YOUR ASSIGNMENT: Report every line of the data that includes "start".

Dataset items
--*--

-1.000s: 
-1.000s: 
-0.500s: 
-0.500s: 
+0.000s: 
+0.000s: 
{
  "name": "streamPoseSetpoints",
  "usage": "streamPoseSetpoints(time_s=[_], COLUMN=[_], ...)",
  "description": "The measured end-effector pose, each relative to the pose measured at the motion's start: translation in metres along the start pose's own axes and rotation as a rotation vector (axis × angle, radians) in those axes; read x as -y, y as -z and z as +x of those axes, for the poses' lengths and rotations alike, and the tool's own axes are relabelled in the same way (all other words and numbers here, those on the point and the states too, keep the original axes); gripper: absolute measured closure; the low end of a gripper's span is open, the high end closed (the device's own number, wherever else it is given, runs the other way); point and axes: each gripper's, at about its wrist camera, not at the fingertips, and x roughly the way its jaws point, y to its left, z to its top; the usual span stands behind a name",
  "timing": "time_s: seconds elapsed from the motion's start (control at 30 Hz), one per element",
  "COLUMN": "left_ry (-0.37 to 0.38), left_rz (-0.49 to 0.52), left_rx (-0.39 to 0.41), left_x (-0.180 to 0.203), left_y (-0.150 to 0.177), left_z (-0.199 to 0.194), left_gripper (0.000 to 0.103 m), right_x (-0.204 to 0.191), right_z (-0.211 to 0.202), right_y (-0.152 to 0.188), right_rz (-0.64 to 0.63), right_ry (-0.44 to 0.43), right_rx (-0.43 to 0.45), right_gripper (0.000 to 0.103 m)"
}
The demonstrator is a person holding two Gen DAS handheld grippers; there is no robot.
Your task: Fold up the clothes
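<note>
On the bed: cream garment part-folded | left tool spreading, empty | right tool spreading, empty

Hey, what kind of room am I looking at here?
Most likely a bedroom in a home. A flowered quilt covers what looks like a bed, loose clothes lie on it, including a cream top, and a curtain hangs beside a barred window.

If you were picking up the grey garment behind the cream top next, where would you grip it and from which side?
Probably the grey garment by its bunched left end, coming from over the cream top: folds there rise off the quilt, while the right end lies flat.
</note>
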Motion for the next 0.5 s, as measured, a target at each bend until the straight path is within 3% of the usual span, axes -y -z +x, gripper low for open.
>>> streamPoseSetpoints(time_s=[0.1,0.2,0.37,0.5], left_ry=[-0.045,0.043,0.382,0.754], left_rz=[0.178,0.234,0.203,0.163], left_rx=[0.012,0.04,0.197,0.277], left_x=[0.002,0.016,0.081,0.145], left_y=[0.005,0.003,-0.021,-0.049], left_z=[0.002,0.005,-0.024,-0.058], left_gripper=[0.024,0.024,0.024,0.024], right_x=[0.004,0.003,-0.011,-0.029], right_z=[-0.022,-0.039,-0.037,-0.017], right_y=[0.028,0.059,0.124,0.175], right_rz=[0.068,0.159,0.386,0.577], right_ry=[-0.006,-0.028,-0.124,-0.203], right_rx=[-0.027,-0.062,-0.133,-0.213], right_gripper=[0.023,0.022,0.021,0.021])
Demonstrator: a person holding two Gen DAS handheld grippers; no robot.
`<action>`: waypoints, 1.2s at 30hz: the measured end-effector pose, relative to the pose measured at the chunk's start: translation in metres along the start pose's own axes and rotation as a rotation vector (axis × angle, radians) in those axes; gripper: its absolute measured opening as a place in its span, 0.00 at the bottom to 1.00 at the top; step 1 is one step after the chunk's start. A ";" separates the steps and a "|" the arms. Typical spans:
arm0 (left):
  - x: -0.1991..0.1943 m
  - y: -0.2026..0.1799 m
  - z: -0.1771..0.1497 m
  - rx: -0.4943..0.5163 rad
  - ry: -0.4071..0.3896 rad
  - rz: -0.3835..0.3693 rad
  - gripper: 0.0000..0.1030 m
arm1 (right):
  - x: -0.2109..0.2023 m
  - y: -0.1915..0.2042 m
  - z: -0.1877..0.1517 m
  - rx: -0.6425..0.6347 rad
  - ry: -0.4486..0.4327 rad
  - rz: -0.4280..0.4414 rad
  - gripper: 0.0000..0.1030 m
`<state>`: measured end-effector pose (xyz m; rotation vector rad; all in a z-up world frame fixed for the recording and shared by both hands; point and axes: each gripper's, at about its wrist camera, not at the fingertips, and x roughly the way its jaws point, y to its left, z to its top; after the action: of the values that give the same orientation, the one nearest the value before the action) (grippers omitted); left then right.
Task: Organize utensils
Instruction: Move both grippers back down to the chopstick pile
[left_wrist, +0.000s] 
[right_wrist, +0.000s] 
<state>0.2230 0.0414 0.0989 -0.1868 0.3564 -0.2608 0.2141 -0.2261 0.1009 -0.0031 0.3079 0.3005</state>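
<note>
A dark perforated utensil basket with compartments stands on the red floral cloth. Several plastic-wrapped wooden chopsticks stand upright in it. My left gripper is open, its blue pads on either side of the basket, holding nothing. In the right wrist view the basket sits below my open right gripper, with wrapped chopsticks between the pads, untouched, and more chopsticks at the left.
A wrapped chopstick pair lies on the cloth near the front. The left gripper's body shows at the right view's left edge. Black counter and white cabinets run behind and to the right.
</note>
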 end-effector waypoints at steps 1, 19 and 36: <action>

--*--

OUTPUT OF THE TASK:
  "description": "The measured end-effector pose, each relative to the pose measured at the motion's start: translation in metres along the start pose's own axes and rotation as a rotation vector (axis × angle, radians) in those axes; read x as -y, y as -z and z as +x of those axes, for the poses' lengths and rotations alike, and the tool's own axes are relabelled in the same way (all other words and numbers here, those on the point and the states too, keep the original axes); gripper: absolute measured closure; the low end of a gripper's span is open, the high end closed (the device's own number, wherever else it is given, runs the other way); point and axes: each gripper's, at about its wrist camera, not at the fingertips, and x roughly the way its jaws point, y to its left, z to its top; the usual span stands behind a name",
  "timing": "time_s: seconds elapsed from the motion's start (control at 30 Hz), one per element",
`<action>`: waypoints, 1.2s at 30hz: the measured end-effector pose, relative to the pose measured at the chunk's start: translation in metres along the start pose's own axes and rotation as a rotation vector (axis × angle, radians) in those axes; gripper: its absolute measured opening as a place in its span, 0.00 at the bottom to 1.00 at the top; step 1 is one step after the chunk's start. A ";" separates the steps and a "|" the arms. Typical spans:

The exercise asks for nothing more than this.